* _TASK ITEM_
Give again, unaltered, the lines of the listing below that run from the line having "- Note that" through the line having "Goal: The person".

*** GIVEN MATERIAL Section Begins ***

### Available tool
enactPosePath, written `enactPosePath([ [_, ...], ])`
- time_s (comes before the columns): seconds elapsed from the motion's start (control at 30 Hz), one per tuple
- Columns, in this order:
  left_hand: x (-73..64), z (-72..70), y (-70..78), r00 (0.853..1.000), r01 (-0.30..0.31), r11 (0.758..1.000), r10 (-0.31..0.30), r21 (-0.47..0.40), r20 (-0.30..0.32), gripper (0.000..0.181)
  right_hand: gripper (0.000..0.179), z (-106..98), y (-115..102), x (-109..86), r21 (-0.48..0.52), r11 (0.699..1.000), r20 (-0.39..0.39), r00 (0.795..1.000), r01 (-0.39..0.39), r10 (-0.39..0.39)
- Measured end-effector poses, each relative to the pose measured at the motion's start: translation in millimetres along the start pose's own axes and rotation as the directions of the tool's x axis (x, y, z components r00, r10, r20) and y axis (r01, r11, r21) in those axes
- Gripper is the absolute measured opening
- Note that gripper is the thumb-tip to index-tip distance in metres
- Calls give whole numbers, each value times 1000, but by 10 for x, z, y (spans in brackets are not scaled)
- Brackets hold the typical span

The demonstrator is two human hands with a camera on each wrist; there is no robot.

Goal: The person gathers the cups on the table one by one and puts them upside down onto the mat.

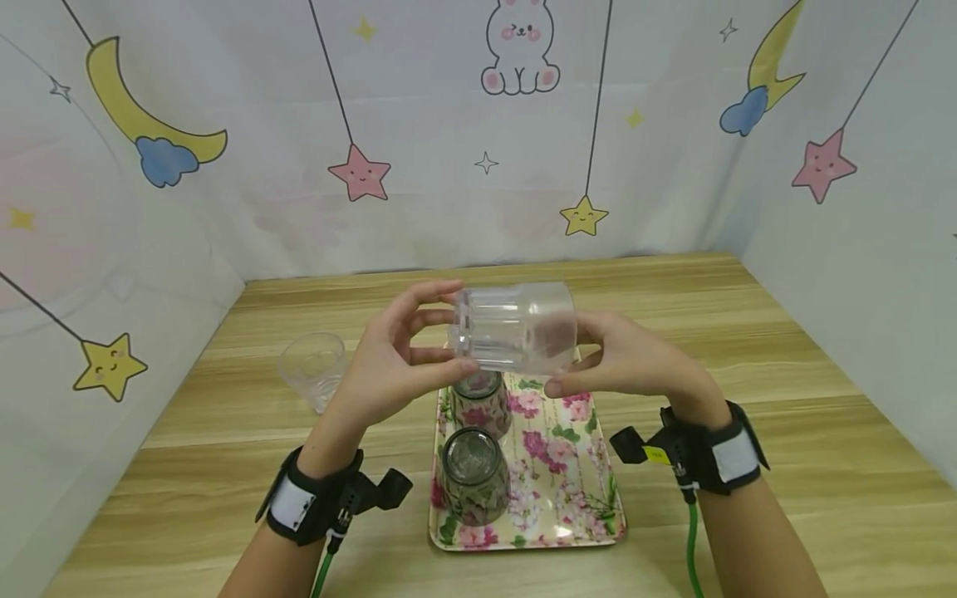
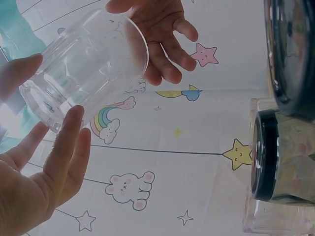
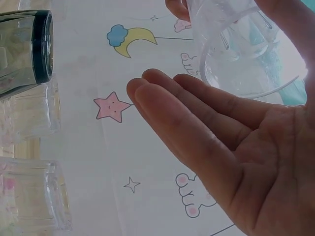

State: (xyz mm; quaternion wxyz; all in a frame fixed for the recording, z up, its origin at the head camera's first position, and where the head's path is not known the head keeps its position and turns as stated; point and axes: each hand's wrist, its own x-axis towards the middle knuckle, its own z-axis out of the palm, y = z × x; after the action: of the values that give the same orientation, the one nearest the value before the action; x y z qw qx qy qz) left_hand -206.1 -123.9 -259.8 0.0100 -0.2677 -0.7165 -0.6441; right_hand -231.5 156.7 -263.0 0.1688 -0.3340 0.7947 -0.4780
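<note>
My left hand (image 1: pixel 399 349) grips the base of a clear drinking glass (image 1: pixel 512 328), thumb on the near side and fingers behind. The glass lies on its side in the air above a floral tray (image 1: pixel 553 507), its mouth turned to the right. My right hand (image 1: pixel 635 353) is at the mouth, with its thumb low by the rim and its fingers behind. In the right wrist view those fingers (image 3: pixel 197 123) look nearly straight. On the tray, two dark-tinted glasses (image 1: pixel 476 477) stand upside down at its left side, the farther one partly hidden by my left hand.
Another clear glass (image 1: pixel 314 365) is on the wooden table (image 1: pixel 209 465), left of the tray. More clear glassware (image 3: pixel 34 196) shows beside a dark glass (image 3: pixel 22 51) in the right wrist view. Patterned cloth walls (image 1: pixel 449 224) enclose the table at the back and sides.
</note>
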Motion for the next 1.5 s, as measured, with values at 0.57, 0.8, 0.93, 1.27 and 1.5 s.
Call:
enactPosePath([
  [0.57, -12, 18, 19, 999, 36, 995, -37, 91, 4, 70, 76, 9, 16, -4, -40, 999, 36, 999, -21, 22],
  [0.8, -1, 26, 4, 999, 40, 995, -40, 90, 4, 69, 96, 7, -16, -23, -54, 998, -18, 1000, 18, -19],
  [0.93, -2, 35, -4, 999, 49, 994, -51, 94, 14, 69, 105, 2, -34, -14, -107, 991, -67, 994, 84, -91],
  [1.27, 6, 89, -59, 997, 46, 986, -56, 161, 60, 68, 102, 23, -103, -23, -216, 959, -108, 971, 186, -212],
  [1.5, 4, 135, -92, 990, 27, 983, -51, 182, 128, 69, 96, 50, -120, -29, -247, 951, -62, 977, 184, -205],
])
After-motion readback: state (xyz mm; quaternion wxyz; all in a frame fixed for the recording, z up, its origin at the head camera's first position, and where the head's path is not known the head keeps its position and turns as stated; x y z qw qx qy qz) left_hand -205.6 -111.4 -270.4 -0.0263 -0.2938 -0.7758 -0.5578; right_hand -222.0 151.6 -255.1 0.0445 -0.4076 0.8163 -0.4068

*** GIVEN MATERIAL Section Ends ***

* _YOUR RESPONSE_
- Note that gripper is the thumb-tip to index-tip distance in metres
- Calls give whole numbers, each value times 1000, but by 10 for x, z, y (spans in brackets are not scaled)
- Brackets hold the typical span

The demonstrator is two human hands with a camera on each wrist; there is no robot.

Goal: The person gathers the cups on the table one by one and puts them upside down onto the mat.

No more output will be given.